=== Section Start ===

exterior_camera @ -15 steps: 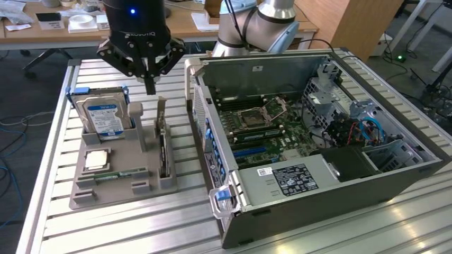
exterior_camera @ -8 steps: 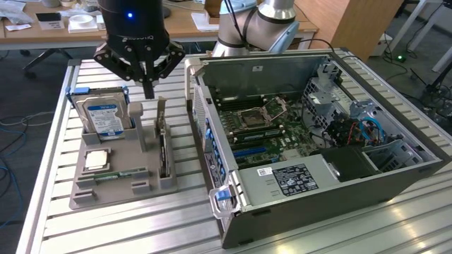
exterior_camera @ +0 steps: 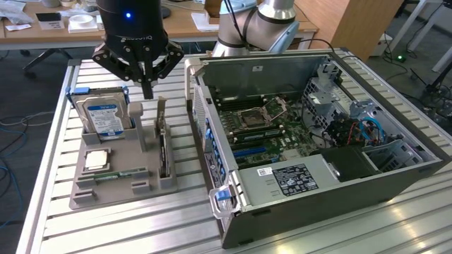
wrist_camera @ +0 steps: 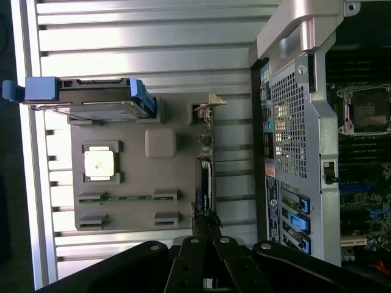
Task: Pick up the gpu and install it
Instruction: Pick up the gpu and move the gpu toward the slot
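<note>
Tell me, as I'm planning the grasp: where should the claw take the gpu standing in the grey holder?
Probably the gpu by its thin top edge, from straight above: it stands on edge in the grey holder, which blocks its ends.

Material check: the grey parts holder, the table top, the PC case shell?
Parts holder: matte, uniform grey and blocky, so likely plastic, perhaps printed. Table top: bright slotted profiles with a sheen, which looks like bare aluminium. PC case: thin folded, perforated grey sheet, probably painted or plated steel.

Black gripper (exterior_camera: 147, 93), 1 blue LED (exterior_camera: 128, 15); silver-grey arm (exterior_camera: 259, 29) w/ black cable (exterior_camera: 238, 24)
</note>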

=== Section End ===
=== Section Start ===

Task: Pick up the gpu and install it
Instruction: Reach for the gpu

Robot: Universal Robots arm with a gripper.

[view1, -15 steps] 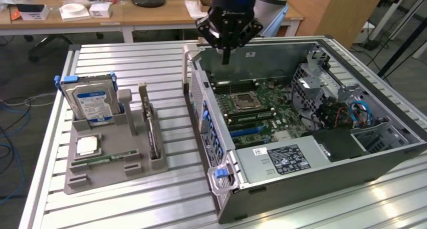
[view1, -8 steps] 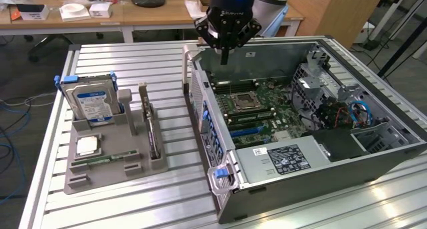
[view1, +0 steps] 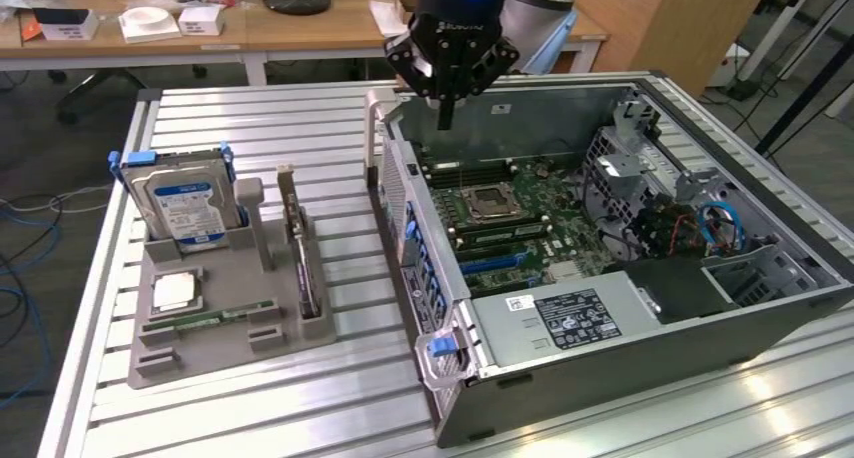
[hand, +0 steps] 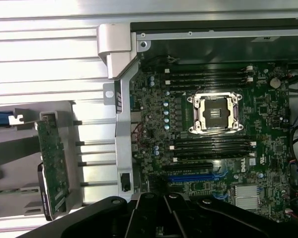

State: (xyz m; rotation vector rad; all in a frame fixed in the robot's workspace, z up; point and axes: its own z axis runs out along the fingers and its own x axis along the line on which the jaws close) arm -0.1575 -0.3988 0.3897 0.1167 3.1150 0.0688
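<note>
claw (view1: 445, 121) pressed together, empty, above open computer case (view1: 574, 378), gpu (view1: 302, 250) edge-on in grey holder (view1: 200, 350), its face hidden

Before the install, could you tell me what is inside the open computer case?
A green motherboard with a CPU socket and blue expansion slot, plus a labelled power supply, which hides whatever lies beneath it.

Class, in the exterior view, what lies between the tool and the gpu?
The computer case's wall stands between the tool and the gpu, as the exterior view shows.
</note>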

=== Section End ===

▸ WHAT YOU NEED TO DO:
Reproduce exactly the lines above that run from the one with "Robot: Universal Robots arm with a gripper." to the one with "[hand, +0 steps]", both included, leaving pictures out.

▸ TASK RESPONSE:
Robot: Universal Robots arm with a gripper.

[view1, -15 steps] 
[view1, -8 steps] 
[view1, +0 steps] 
[hand, +0 steps] 

This completes the output for the exercise.